A recent report out this week has shown just how much the German economy is enjoying its weak currency as its current account surplus is expected to have hit a new record of $297 billion in 2016, overtaking that of China again to become the world's largest, the Munich-based Ifo economic institute said on Monday.

In 2015 the current account surplus stood at $271 billion.

This would be equivalent to 8.6% of total output, which means it would once again breach the European Commission's recommended upper threshold of 6 percent.

The Ifo, who compiled the report, went so far as branding Germany as the capital export world champion in 2016 with the USA branded the capital import champion.

This confirms a heavy bias in favour of Germany in USA-German trade relations, and Trump will take notice.
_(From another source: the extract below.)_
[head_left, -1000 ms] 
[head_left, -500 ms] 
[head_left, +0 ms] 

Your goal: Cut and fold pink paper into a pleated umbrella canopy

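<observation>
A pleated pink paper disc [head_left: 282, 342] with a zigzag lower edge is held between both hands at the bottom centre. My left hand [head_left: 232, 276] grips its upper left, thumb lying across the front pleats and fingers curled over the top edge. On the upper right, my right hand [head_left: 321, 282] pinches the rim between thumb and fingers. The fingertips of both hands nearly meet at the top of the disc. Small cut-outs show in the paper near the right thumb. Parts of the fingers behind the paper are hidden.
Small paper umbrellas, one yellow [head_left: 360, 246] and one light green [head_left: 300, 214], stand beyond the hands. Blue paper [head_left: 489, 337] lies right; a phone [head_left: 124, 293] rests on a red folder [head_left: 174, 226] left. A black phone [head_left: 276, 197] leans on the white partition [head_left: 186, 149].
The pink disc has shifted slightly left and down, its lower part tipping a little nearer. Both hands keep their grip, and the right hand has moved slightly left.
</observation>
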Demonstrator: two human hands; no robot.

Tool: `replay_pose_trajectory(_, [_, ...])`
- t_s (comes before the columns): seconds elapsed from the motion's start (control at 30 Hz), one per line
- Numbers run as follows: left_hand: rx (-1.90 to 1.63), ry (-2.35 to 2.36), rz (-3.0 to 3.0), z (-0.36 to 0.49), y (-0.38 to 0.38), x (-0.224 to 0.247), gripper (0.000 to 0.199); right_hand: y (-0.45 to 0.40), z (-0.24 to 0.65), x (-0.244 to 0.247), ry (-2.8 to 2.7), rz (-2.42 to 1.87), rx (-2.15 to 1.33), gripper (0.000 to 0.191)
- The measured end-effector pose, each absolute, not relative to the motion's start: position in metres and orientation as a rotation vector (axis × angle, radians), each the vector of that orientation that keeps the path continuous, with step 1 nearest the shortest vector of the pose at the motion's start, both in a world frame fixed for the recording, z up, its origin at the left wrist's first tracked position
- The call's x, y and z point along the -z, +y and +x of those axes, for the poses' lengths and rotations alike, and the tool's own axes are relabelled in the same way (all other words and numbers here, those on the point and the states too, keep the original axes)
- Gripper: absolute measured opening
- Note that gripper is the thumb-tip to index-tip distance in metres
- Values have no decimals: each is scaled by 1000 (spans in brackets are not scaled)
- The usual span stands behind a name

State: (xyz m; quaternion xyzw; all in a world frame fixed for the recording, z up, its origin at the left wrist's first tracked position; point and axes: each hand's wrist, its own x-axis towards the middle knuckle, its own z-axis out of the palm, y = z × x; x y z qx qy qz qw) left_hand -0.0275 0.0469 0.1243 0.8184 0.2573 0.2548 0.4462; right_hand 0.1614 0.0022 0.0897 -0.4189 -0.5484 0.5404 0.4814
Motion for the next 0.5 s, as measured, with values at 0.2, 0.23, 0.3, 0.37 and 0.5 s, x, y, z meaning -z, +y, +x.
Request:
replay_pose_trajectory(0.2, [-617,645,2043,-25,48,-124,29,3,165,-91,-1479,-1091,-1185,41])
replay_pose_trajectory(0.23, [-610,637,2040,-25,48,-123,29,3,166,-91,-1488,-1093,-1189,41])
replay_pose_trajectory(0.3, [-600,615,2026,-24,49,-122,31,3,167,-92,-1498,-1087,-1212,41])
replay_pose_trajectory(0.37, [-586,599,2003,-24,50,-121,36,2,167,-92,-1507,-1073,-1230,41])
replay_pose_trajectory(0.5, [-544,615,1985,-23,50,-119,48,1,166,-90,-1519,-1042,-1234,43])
Germany Can be Called a Currency Manipulator

Indeed, by current rules, set out by the Obama administration, Germany could be called a currency manipulator.
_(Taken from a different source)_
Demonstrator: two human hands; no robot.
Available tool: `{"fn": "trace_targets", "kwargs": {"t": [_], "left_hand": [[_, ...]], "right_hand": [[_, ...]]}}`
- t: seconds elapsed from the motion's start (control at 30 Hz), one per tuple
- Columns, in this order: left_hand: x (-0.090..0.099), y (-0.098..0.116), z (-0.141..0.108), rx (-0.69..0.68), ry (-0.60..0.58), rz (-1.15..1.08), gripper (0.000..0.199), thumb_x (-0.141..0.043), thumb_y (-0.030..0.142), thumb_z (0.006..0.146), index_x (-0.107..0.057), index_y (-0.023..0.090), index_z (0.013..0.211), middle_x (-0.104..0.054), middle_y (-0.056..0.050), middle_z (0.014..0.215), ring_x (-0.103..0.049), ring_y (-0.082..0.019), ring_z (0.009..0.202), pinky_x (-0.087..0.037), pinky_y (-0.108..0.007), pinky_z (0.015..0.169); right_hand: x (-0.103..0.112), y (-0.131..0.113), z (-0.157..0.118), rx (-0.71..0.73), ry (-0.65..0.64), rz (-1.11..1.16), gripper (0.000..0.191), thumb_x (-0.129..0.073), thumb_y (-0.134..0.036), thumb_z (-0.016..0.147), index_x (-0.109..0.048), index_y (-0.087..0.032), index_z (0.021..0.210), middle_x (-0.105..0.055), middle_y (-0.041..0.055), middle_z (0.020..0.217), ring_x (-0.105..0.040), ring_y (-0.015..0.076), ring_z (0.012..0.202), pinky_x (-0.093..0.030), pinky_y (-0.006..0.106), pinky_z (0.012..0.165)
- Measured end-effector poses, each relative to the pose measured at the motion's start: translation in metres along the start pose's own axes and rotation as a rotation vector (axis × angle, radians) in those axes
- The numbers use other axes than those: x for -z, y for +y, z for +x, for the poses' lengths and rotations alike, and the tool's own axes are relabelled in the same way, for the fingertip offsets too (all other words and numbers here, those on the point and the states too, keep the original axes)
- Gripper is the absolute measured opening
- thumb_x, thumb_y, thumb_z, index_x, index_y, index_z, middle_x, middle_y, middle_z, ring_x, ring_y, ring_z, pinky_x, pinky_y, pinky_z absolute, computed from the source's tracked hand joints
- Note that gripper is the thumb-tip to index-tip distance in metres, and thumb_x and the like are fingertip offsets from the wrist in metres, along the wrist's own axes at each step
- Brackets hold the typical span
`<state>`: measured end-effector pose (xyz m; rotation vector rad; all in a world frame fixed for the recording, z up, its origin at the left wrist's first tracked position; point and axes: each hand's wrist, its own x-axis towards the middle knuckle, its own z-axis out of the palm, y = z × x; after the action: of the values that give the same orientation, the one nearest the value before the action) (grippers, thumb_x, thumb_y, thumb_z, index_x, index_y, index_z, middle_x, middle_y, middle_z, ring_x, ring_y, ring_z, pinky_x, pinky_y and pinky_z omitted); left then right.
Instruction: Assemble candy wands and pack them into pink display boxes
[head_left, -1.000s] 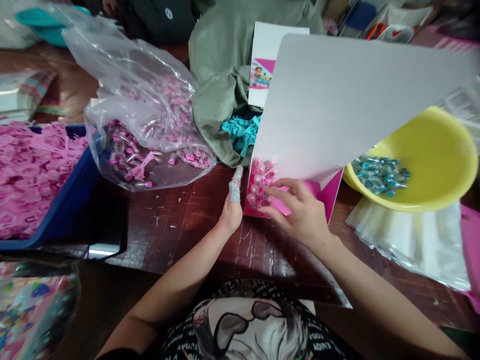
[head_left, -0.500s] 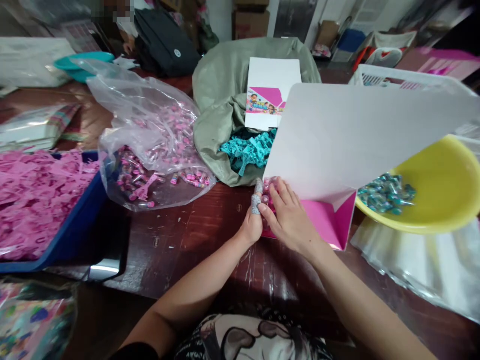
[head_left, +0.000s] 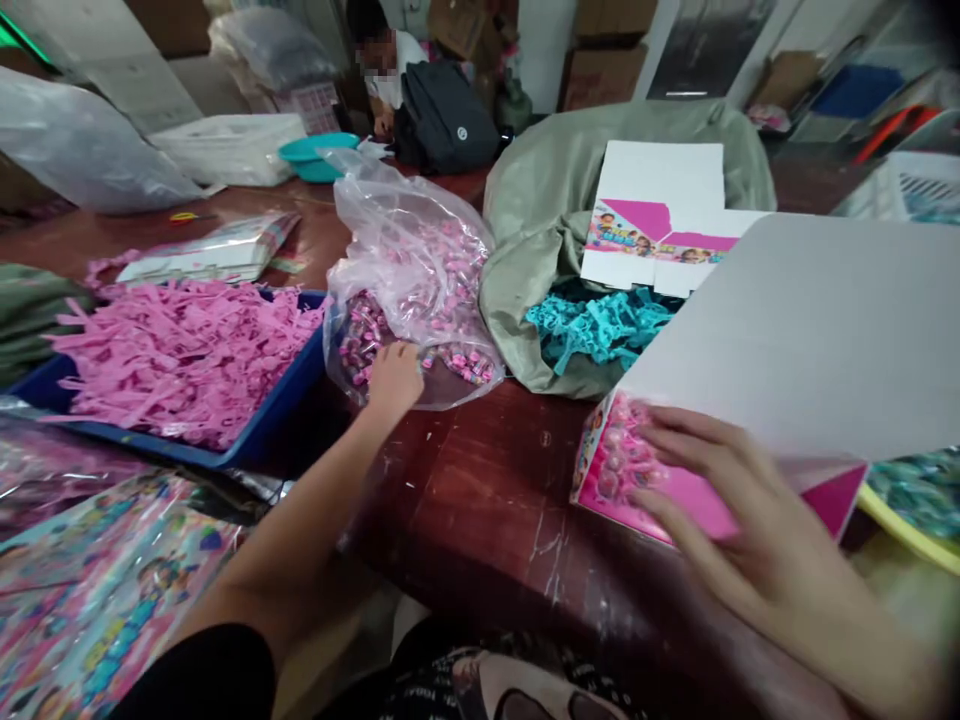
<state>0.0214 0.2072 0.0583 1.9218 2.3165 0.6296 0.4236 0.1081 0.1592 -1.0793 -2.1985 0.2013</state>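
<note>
While the left hand [head_left: 394, 380] rests on the clear bag [head_left: 405, 260], its fingers lie among the pink capsules [head_left: 360, 340] inside, and the plastic hides whether that grip has closed on any. The right hand [head_left: 735, 510] lies open, fingers spread over the pink box [head_left: 675, 505], which sits on the bench [head_left: 487, 500] with a white panel raised behind it. Capsules fill the box's far end, while the hand covers the rest, so how full it is cannot be told. Many more remain in the bag. At the right edge, a yellow basin [head_left: 900, 525] holds teal capsules [head_left: 919, 490]. Left of the bag, a blue tray [head_left: 285, 400] carries pink strips [head_left: 180, 360]. Behind, teal strips [head_left: 600, 325] lie on a green sack [head_left: 540, 280], just below a printed card [head_left: 652, 220].
</note>
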Motion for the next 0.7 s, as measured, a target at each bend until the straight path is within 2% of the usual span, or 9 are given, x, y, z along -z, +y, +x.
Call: {"fn": "trace_targets", "kwargs": {"t": [0.07, 0.13, 0.23, 0.3, 0.4, 0.5, 0.53, 0.6, 0.7], "left_hand": [[0.005, -0.019, 0.016, 0.051, 0.008, 0.068, 0.042, -0.057, 0.021, 0.082, -0.061, 0.005, 0.121, -0.052, -0.028, 0.135, -0.037, -0.047, 0.135, -0.029, -0.064, 0.111], [0.003, -0.03, 0.022, 0.117, -0.014, 0.13, 0.052, -0.057, 0.032, 0.085, -0.056, 0.007, 0.131, -0.042, -0.029, 0.146, -0.03, -0.051, 0.139, -0.028, -0.07, 0.108], [-0.009, -0.037, 0.02, 0.146, -0.095, 0.167, 0.058, -0.048, 0.046, 0.093, -0.052, 0.011, 0.139, -0.031, -0.026, 0.157, -0.027, -0.052, 0.141, -0.025, -0.076, 0.106], [-0.019, -0.036, 0.021, 0.115, -0.075, 0.187, 0.057, -0.042, 0.046, 0.095, -0.051, 0.013, 0.141, -0.032, -0.023, 0.158, -0.029, -0.051, 0.141, -0.025, -0.076, 0.106], [-0.024, -0.018, 0.02, 0.139, -0.052, 0.201, 0.054, -0.042, 0.043, 0.095, -0.053, 0.013, 0.138, -0.041, -0.024, 0.151, -0.038, -0.051, 0.134, -0.036, -0.072, 0.1], [-0.016, 0.015, 0.011, 0.168, -0.129, 0.143, 0.048, -0.041, 0.03, 0.094, -0.058, 0.007, 0.131, -0.051, -0.027, 0.141, -0.042, -0.047, 0.133, -0.038, -0.066, 0.103], [-0.015, 0.022, 0.01, 0.168, -0.132, 0.149, 0.047, -0.041, 0.029, 0.094, -0.059, 0.008, 0.131, -0.053, -0.025, 0.141, -0.043, -0.043, 0.135, -0.039, -0.061, 0.106], [-0.015, 0.026, 0.012, 0.175, -0.125, 0.174, 0.048, -0.041, 0.027, 0.094, -0.056, 0.012, 0.136, -0.052, -0.019, 0.147, -0.038, -0.038, 0.141, -0.034, -0.059, 0.112], [-0.003, 0.004, 0.012, 0.148, -0.1, 0.22, 0.044, -0.049, 0.027, 0.091, -0.06, 0.019, 0.132, -0.057, -0.012, 0.143, -0.039, -0.034, 0.141, -0.03, -0.056, 0.116]], "right_hand": [[-0.026, -0.007, 0.042, 0.102, -0.157, -0.001, 0.044, -0.056, -0.036, 0.097, -0.053, -0.024, 0.14, -0.054, 0.0157, 0.143, -0.057, 0.033, 0.128, -0.055, 0.054, 0.102], [-0.05, -0.008, 0.086, 0.13, -0.293, -0.124, 0.042, -0.058, -0.028, 0.096, -0.056, -0.016, 0.136, -0.052, 0.0196, 0.144, -0.055, 0.035, 0.13, -0.054, 0.053, 0.102], [-0.062, -0.013, 0.129, 0.119, -0.5, -0.247, 0.033, -0.063, -0.024, 0.094, -0.066, -0.013, 0.124, -0.061, 0.0189, 0.135, -0.059, 0.0337, 0.125, -0.054, 0.048, 0.101], [-0.059, -0.024, 0.133, 0.188, -0.515, -0.224, 0.033, -0.059, -0.03, 0.097, -0.065, -0.015, 0.126, -0.063, 0.0143, 0.134, -0.06, 0.0295, 0.124, -0.053, 0.044, 0.102], [-0.058, -0.056, 0.115, 0.285, -0.473, -0.091, 0.038, -0.049, -0.039, 0.103, -0.063, -0.018, 0.13, -0.063, 0.0097, 0.136, -0.059, 0.0239, 0.124, -0.05, 0.04, 0.105], [-0.078, -0.082, 0.094, 0.208, -0.409, -0.011, 0.034, -0.047, -0.037, 0.103, -0.066, -0.017, 0.123, -0.066, 0.0097, 0.129, -0.061, 0.0227, 0.12, -0.049, 0.041, 0.106], [-0.092, -0.086, 0.091, 0.175, -0.38, 0.014, 0.033, -0.047, -0.035, 0.103, -0.067, -0.017, 0.123, -0.067, 0.0099, 0.127, -0.061, 0.0231, 0.119, -0.049, 0.041, 0.105], [-0.134, -0.089, 0.088, 0.13, -0.319, 0.101, 0.033, -0.047, -0.032, 0.102, -0.064, -0.018, 0.127, -0.066, 0.0105, 0.128, -0.06, 0.0239, 0.119, -0.05, 0.042, 0.104], [-0.215, -0.09, 0.092, 0.054, -0.233, 0.187, 0.04, -0.047, -0.027, 0.1, -0.056, -0.016, 0.136, -0.061, 0.0135, 0.133, -0.058, 0.0252, 0.121, -0.05, 0.042, 0.104]]}}
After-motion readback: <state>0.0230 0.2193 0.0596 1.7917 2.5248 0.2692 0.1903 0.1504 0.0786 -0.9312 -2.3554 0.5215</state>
Every year, the US Treasury Department conducts reviews in April and October to determine which country on the monitoring list will be named.

Analysts at Bank of America Merrill Lynch Global Research have looked into the matter and reported that China fails to meet 2 out of the 3 conditions named below, even though it is on the watch list together with 5 other economies - Japan, Germany, South Korea, Taiwan and Switzerland.

The three rules to being labelled a currency manipulator are:

  1. Bilateral trade surplus against the US above US$20bn.
  2. Current account surplus exceeds 3% of its GDP.
  3. Official FX purchases exceed 2% of its GDP.

The Euro is Undervalued

Another question markets will want answered is whether the Euro is undervalued?

By many studies, yes it is.

But there is one benchmark that matters more than others.

According to research by Deutsche Bank, in December the Euro was the world’s most undervalued major currency based on a FEER study.

FEER stands for Fundamental Equilibrium Exchange Rates (FEERs) - this is the exchange rate needed to ensure that the current account balance converges to a sustainable level over the medium term.

This is therefore a very relevant study when trying to gauge just how much a country is benefiting from an undervalued currency.